Red Hill is a town on the Mornington Peninsula in Melbourne, Victoria, Australia, approximately 63 km south-east of Melbourne's Central Business District, located within the Shire of Mornington Peninsula local government area. Red Hill recorded a population of 1,009 at the 2021 census.

Red Hill is located in the hinterland of the Mornington Peninsula, about an hour's drive south of Melbourne.

==History==

Red Hill was so named due to the rich, red soil colour found in this locality. The area now known as Red Hill contains land in three parishes: Kangerong, Wannaeue (only 626 acres) and Balnarring. Kangerong is north of Arthurs Seat Road and west of Red Hill Road, Wannaeue is west of Mornington-Flinders Road. The rest of Red Hill and Red Hill South are in Balnarring parish.

Many Red Hill roads are named after early pioneering families: Sheehan, McIlroy, Stanley, Bayne, Herriott, Oscar, Oscar, Lolat, Nash, Prossor, Perry (sic) and Callanan.

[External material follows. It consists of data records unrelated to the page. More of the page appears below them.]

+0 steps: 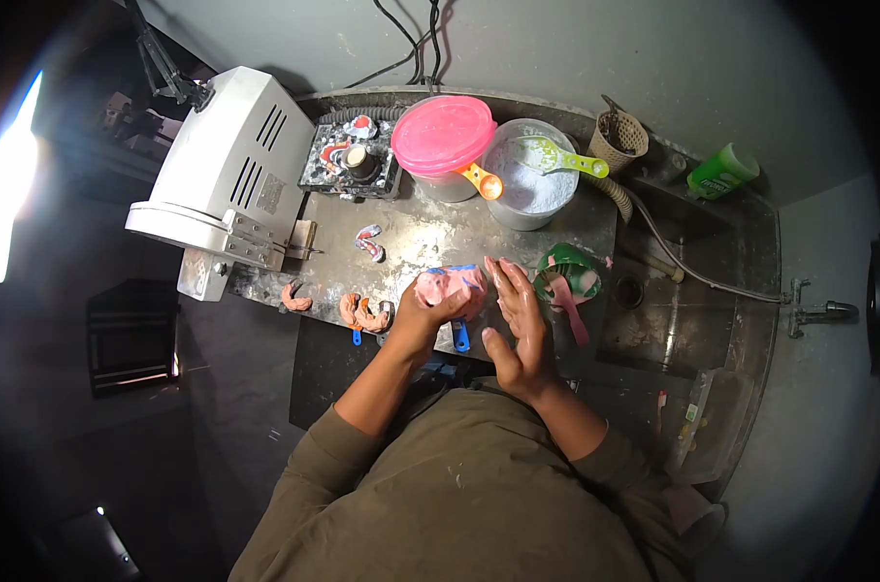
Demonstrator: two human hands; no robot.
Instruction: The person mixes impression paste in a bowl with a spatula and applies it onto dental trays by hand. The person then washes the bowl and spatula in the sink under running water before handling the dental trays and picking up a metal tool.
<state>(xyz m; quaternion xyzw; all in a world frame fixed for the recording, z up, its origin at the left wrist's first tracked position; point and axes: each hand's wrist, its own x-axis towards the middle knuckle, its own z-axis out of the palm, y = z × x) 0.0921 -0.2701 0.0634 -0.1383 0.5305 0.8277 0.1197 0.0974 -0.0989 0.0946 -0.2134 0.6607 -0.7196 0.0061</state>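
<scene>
My left hand (421,318) is closed around a blue dental impression tray (461,337) loaded with pink material (452,284). The tray's blue handle points down toward my body. Just to the right, my right hand (520,335) is open, its wet-looking fingers stretched out and its palm turned toward the tray. Whether its fingertips touch the pink material I cannot tell. Beyond that hand lies a green mixing bowl (584,260) smeared with pink, with a pink spatula (568,308) resting against it.
A white bench machine (228,160) stands at left. Pink-filled impressions (362,312) lie along the front edge. Behind my hands are a pink-lidded tub (444,136), an orange scoop (481,181) and a powder tub (529,209) with a green scoop (581,163). A sink (658,330) is at right.
</scene>
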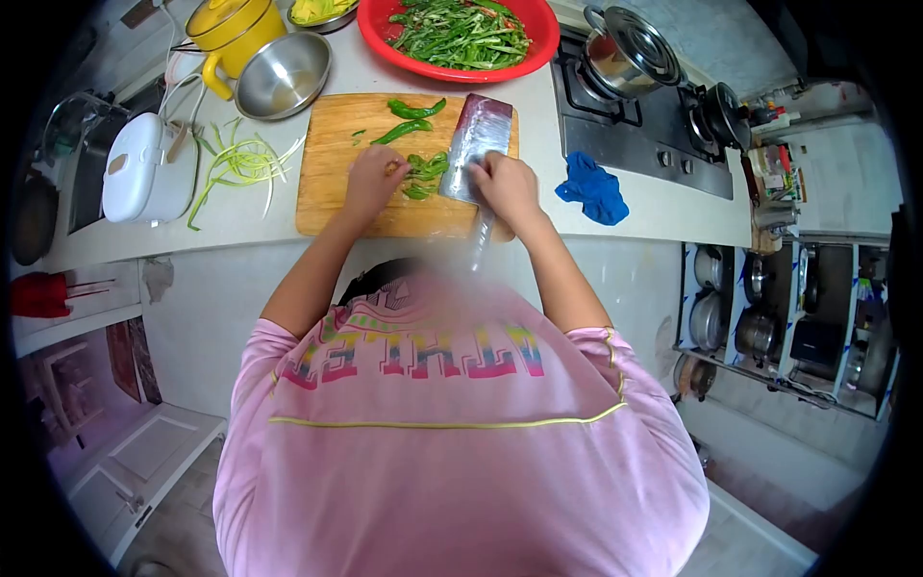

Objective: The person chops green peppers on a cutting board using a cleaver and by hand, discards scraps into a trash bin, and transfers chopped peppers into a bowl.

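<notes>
My right hand (507, 189) is closed on a cleaver (483, 133), with its fingers at the blade near the handle. The broad metal blade lies over the right part of a wooden cutting board (322, 192), and its handle points back toward my body. My left hand (373, 183) is curled at the board's left middle, fingertips pinched together; what they hold, if anything, is too small to make out. Between the hands lies a small heap of sliced green peppers (423, 175). Two longer pieces of green pepper (404, 130) rest farther back on the board.
Behind the board stand a red basin (460, 73) of cut greens, a steel bowl (284, 77) and a yellow pot (231, 34). Green trimmings (240, 165) and a white appliance (149, 168) are at left. A blue cloth (593, 188) lies before the gas stove (654, 144), which holds pots.
</notes>
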### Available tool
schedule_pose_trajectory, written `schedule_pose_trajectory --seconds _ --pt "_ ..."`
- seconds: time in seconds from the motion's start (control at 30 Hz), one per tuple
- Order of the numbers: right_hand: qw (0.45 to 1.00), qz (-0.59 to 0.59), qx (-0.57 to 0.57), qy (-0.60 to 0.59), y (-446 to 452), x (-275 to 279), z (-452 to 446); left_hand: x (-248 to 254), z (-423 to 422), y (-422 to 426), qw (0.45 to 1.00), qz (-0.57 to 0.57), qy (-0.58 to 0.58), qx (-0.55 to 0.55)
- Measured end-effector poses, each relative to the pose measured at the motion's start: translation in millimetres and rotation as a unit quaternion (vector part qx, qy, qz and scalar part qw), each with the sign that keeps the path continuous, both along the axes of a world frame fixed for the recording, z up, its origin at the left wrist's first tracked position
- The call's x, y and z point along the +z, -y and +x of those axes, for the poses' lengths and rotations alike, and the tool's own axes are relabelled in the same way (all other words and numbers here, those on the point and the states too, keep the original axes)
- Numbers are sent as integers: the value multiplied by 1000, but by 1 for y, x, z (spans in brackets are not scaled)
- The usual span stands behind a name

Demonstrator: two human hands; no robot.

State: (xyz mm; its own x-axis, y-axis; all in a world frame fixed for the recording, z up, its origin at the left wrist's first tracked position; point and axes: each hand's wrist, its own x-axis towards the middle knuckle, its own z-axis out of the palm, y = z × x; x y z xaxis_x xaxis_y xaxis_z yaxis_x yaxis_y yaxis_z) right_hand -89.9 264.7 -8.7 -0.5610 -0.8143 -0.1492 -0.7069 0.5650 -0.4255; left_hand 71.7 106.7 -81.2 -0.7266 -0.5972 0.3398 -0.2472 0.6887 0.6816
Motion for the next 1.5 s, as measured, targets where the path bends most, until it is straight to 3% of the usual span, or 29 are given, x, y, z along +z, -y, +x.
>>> schedule_pose_trajectory --seconds 0.13,0.33,0.43,0.53,0.63,0.73,0.83,1.03,1.23,1.43,1.5 --pt "970 -206 70 109 38 -13 12 8 -2 7 982 187 -23 -11" --pt "988 -68 132 46 62 -24 19 -5 3 17 976 214 -43 19" --pt "988 -76 130 35 63 -28 22 -18 2 18 950 305 -74 2" --pt "977 -109 90 161 62 -34 18 1 5 6 950 293 -85 67" --pt "940 -161 40 297 59 -46 12 6 4 5 954 201 -166 147" --pt "911 -148 -8 385 52 -42 10 4 12 10 965 240 -70 77" --pt "904 -133 -19 406 49 -34 11 13 13 4 976 207 -62 -5" --pt "895 -145 -11 422 49 -34 9 27 6 2 985 147 -89 -9" --pt "854 -152 -20 497 51 -30 6 17 4 5 980 196 -16 -45" --pt "875 -143 25 461 53 -41 3 27 3 7 971 196 103 -86" --pt "892 -155 45 423 54 -46 4 21 1 7 947 302 70 -81"
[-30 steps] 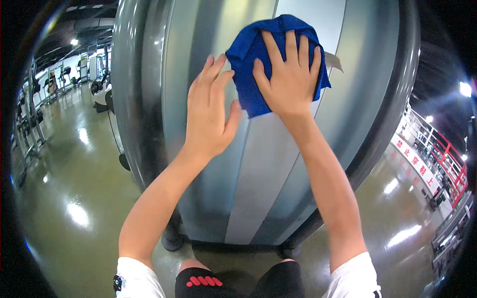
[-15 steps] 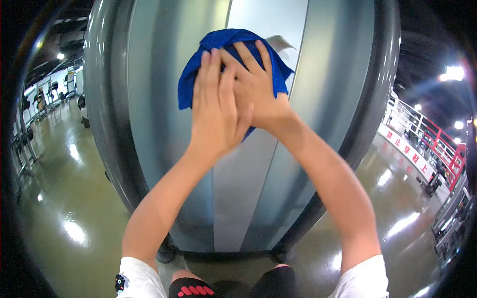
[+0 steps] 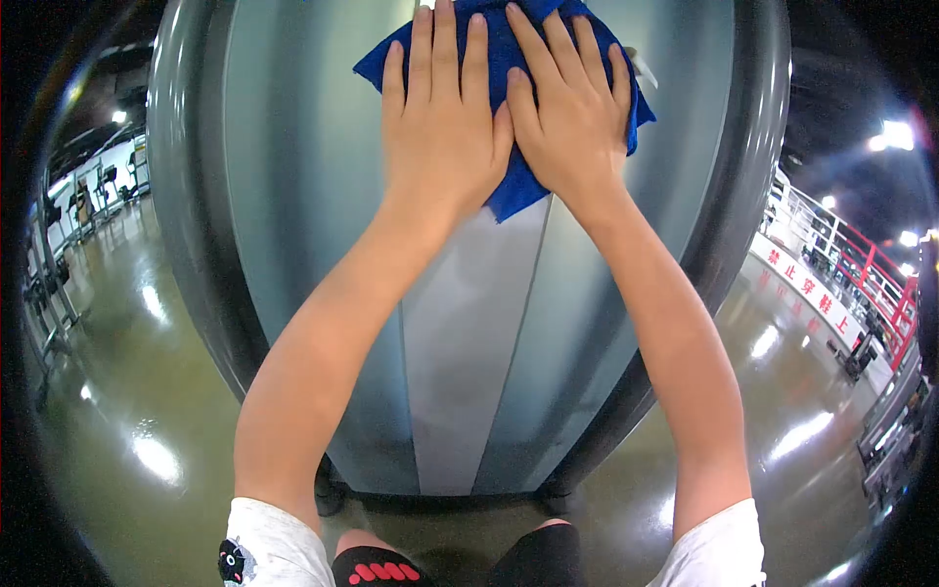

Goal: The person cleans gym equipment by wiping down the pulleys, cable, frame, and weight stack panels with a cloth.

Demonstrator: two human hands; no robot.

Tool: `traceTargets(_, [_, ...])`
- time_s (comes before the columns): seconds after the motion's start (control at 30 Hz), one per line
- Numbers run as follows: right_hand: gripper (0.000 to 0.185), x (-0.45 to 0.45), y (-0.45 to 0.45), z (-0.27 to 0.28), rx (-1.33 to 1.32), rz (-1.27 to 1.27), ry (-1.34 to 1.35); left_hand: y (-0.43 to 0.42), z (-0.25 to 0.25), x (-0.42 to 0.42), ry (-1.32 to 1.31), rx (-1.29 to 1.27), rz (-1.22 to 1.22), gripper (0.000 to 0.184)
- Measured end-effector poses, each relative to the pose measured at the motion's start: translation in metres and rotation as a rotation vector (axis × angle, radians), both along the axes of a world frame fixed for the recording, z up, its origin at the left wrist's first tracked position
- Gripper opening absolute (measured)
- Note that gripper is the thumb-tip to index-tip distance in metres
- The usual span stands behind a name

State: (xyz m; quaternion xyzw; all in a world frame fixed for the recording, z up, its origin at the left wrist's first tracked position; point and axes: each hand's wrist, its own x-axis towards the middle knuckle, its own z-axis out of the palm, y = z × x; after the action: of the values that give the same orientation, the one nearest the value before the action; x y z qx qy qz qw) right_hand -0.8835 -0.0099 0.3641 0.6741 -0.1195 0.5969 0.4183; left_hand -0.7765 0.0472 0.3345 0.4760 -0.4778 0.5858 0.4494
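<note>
A blue cloth is spread on the upright grey panel, near the top of the view. Flat on its left part lies my left hand, fingers stretched upward and a little apart. My right hand presses on the cloth's right part with its fingers spread. The two thumbs come close together at the middle. Both palms hide much of the cloth. A small pale tag or flap pokes out beside the cloth's right edge.
Dark rounded posts frame the panel on both sides. A red and white railing with a lettered white board stands to the right. Gym machines line the far left. The shiny floor reflects lights.
Both hands have moved up the panel with the cloth. They were overlapping and now lie side by side, with the cloth spread wider to the right.
</note>
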Motion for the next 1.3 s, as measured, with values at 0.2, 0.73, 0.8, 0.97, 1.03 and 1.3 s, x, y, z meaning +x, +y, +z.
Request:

Red Hill Post Office opened on 1 August 1871.
A railway also operated here between 1921 and 1953, and was known as the Red Hill railway line.

==Today==

The town has an Australian rules football team, called the Hillmen, competing in the Mornington Peninsula Nepean Football League. They won their first Division Two premiership back in 1990. Their most recent Division Two premiership was 2019, which saw them move into Division One in 2020.

A monthly community market is held from September through May. Patrons can still watch old-time games like Pétanque being played and smell the roasting of chestnuts. Other traditional Australian foods such as meat pies and jam donuts are also sold.

Since the 1970s, wineries have been established around Red Hill to take advantage of the microclimates that suits cool-climate grapes, and especially pinot noir. Strawberries, cherries and apples are also grown and available seasonally at the farm door.

==Notable residents==
- Herbert Robinson (1876–1919) – later mayor of Albany, Western Australia,

==See also==
- Shire of Flinders – Red Hill was previously within this former local government area.